Tabii vatandaşlarımızın da bu sürede bizi sınayacağını, bizi takip edeceğini düşünüyorum. Bu konuda özellikle siyasal  iklimin yarattığı olumlu hava Marmara Belediyeler Birliği’nin yeni döneminde temel dayanaklardan birisi olmak zorunda. Birliğimizin ve karar mekanizmalarımızın özellikle hem kaynak dağıtımında adaletle yönetilen yapılar olması hem de iş birliği masalarının en güçlü şekilde kurulması da değerlidir. Böyle yaparsak ülkemizin bölgesel bazda yaşadığı eşitsizliklerin çözümüne de yoğun katkı sunacaktır. Ülkemizde var olan bütün iyi gelişmelerin, yakın coğrafyayı ve ülkeyi de çok pozitif etkilediğini hepimiz biliyoruz.
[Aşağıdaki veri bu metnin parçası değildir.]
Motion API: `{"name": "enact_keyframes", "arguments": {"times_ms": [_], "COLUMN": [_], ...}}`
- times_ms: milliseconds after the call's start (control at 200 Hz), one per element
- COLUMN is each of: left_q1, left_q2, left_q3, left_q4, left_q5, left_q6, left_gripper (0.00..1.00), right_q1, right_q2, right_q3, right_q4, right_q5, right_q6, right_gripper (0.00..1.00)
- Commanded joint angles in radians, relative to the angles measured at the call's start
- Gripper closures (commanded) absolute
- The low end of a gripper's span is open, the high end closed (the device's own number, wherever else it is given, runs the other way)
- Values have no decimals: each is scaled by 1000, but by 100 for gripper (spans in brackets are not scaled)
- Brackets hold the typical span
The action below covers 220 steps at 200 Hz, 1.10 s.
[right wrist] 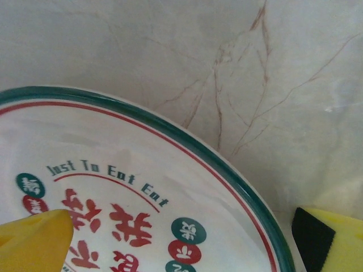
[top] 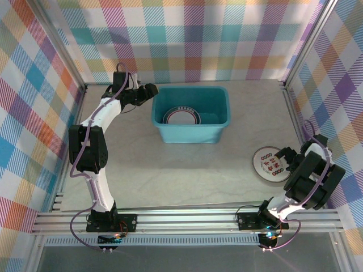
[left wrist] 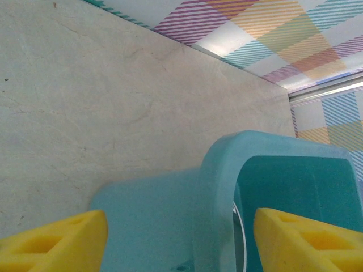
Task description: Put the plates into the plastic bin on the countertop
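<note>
The teal plastic bin (top: 193, 113) stands at the back middle of the countertop (top: 187, 164). Teal-rimmed white plates (top: 181, 116) lie stacked inside it. My left gripper (top: 148, 93) is open at the bin's left rim (left wrist: 227, 170). One yellow finger (left wrist: 54, 241) is outside the wall, the other inside, beside a plate's edge (left wrist: 244, 238). One more plate (top: 271, 164), with a teal rim and red designs, lies flat at the right. My right gripper (top: 286, 158) is open over its right edge: one finger (right wrist: 34, 241) above the plate (right wrist: 142, 198), the other off the rim.
Plaid walls close in the back and both sides, with metal rails at the corners (top: 309, 42) and along the near edge (top: 187, 218). The left arm's elbow (top: 85, 147) stands left of the bin.
</note>
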Motion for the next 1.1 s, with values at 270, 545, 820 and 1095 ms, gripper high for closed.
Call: {"name": "enact_keyframes", "arguments": {"times_ms": [270,545,820,1095], "left_q1": [-8,-8,-8,-7], "left_q2": [7,1,1,12], "left_q3": [18,14,2,-6], "left_q4": [-15,-14,-8,17], "left_q5": [1,2,1,5], "left_q6": [18,19,17,-3], "left_gripper": [31,31,31,31], "right_q1": [45,88,98,104], "right_q2": [60,43,41,56], "right_q3": [31,10,12,17], "right_q4": [5,31,-19,-9], "right_q5": [-95,-150,-135,-165], "right_q6": [-30,-27,-45,-52], "right_gripper": [7,15,32,53]}}
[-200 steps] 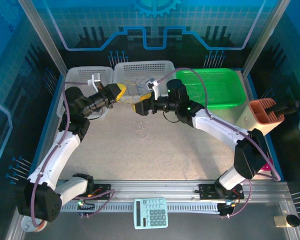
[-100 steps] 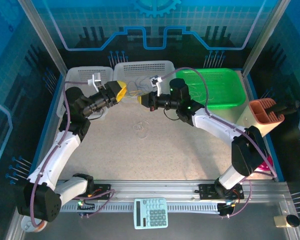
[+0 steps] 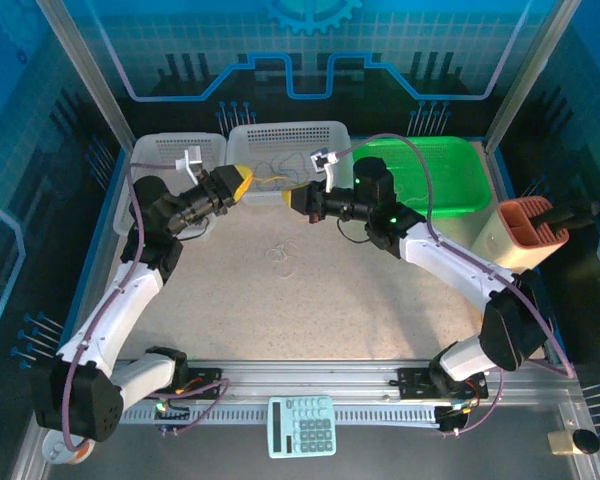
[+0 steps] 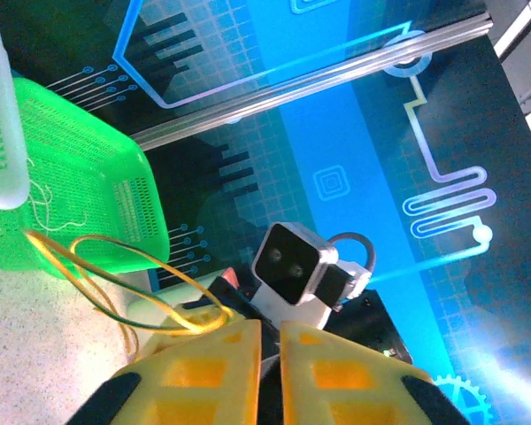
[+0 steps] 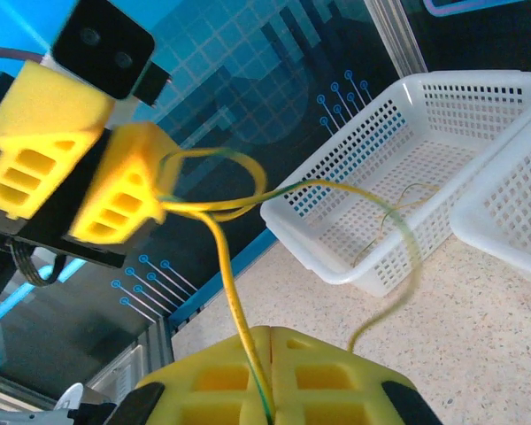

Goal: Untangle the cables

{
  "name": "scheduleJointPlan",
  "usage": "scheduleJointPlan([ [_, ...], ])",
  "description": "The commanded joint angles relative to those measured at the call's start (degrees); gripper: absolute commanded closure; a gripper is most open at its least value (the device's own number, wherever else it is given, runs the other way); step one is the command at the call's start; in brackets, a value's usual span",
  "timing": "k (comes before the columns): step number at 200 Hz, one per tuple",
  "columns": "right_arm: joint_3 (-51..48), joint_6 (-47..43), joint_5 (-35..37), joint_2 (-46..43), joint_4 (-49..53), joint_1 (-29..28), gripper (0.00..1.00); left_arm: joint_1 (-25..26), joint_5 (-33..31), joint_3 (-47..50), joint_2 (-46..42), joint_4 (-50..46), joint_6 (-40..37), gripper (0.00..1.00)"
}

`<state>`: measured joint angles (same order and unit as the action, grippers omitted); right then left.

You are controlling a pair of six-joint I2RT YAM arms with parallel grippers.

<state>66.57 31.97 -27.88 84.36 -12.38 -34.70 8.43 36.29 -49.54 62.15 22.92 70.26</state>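
Observation:
A yellow cable (image 3: 270, 182) stretches in the air between my two grippers, in front of the white basket (image 3: 285, 135). My right gripper (image 3: 298, 197) is shut on it: in the right wrist view the yellow cable (image 5: 226, 266) runs into the seam of the right gripper (image 5: 273, 332). My left gripper (image 3: 238, 182) stands with a narrow gap and nothing between its jaws. In the left wrist view the yellow cable (image 4: 115, 257) loops over the outside of one finger of the left gripper (image 4: 270, 332). A pale cable loop (image 3: 280, 255) lies on the table.
A second white basket (image 3: 170, 145) stands at the back left and a green basket (image 3: 430, 150) at the back right. Thin wires (image 5: 398, 199) lie in a white basket (image 5: 407, 133). An orange holder (image 3: 525, 225) stands at the right, a calculator (image 3: 302, 425) at the front rail.
My right gripper has shut on the yellow cable and pulled back to the right, drawing the cable out. The left gripper stayed in place and its jaws have parted slightly.

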Motion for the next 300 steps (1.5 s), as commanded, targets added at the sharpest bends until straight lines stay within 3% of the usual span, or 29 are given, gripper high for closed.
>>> scheduleJointPlan([
  [1,1.13,-0.85,-0.2,-2.8,1.87,0.09,1.0,-0.12,-1.76,1.56,-1.12,0.44,-1.85,0.64],
  [72,2.52,3.05,-1.14,-5.85,3.72,0.94,1.0,-1.37,-7.47,9.13,-9.82,-2.74,-7.44,0.26],
  [89,2.52,5.25,-2.61,-6.18,2.48,1.21,1.0,-1.39,-7.84,11.07,-11.1,-2.32,-9.21,0.23],
  [147,3.92,15.37,-4.77,-5.84,-1.3,1.52,1.0,-1.39,-1.07,16.62,-8.21,10.27,-15.03,0.06],
  [222,1.21,35.2,-8.77,-0.77,-22.51,1.01,1.0,-1.31,3.11,16.28,-0.47,24.85,-14.0,0.05],
  [300,1.46,38.28,-7.82,2.45,-27.34,-2.58,1.0,-1.22,3.39,13.88,7.26,38.64,-5.29,0.13],
])
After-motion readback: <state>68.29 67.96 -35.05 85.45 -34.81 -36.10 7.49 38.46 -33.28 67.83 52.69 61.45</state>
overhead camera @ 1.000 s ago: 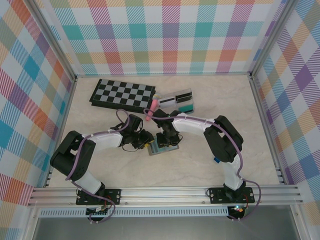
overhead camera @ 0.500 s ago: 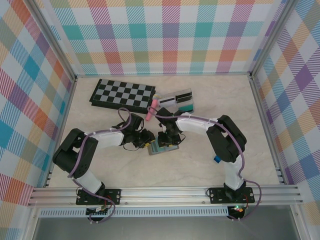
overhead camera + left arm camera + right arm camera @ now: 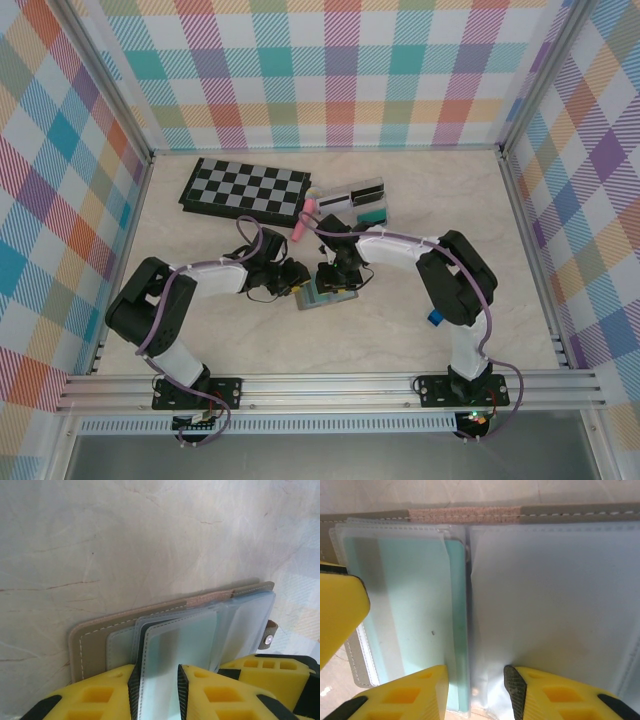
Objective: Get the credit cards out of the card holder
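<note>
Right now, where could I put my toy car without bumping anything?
The table is bare right of the clear box to the side wall, and in front, between the card holder and the near rail. Crowded: the middle, where the left gripper and right gripper meet at the holder, and by the checkerboard.

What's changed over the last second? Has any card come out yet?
Very little. Both arms' elbows drifted slightly to the right. The left gripper and right gripper stay with their jaws at the card holder, which has not moved. No card is out. The chessboard and clear box are unmoved.
</note>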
Sözlerimi sonlandırmadan önce ifade etmek isterim ki 2019 sonrasında hep beraber süreci yönetirken zor koşullara rağmen pandemi, çevre, müsilaj gibi bütün krizlere rağmen belediyeler mazeret değil, çözüm ve maharet üretme yeri olduğunu hep beraber yaşadık. O bakımdan Marmara Bölgesi Belediyeleri olarak inşallah Türkiye’nin lokomotifi olacak güçlü bir çalışma sürecini hep beraber yaratır ve ortaya koyarız. Bundan da ülkemizin en üst seviyede faydalanmasını diliyorum. Tekrar geçmişten bugüne görev alan bütün başkanlarımızı minnetle anıyorum. Tahir Bey’e başarılı görev döneminden dolayı teşekkür ediyorum.